Task requirements – Please copy out every line of the data word for word.

Supplied material –
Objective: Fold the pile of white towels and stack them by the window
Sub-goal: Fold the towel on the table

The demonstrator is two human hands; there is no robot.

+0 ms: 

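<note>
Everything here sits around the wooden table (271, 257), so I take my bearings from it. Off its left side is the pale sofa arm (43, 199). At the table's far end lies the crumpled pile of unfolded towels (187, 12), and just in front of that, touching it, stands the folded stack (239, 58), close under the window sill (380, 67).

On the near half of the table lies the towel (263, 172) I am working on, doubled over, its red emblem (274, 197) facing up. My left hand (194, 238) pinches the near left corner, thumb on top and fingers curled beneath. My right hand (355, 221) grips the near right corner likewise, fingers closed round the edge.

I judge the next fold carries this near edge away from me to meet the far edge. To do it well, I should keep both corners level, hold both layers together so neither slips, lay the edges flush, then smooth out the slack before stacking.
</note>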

Solved problem –
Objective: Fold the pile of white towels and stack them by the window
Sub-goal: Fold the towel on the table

The demonstrator is two human hands; there is no robot.

+0 ms: 

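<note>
Everything here sits around the wooden table (271, 257), so I take my bearings from it. Off its left side is the pale sofa arm (43, 199). At the table's far end lies the crumpled pile of unfolded towels (187, 12), and just in front of that, touching it, stands the folded stack (239, 58), close under the window sill (380, 67).

On the near half of the table lies the towel (263, 172) I am working on, doubled over, its red emblem (274, 197) facing up. My left hand (194, 238) pinches the near left corner, thumb on top and fingers curled beneath. My right hand (355, 221) grips the near right corner likewise, fingers closed round the edge.

I judge the next fold carries this near edge away from me to meet the far edge. To do it well, I should keep both corners level, hold both layers together so neither slips, lay the edges flush, then smooth out the slack before stacking.
</note>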

What the exercise asked for has been given in full.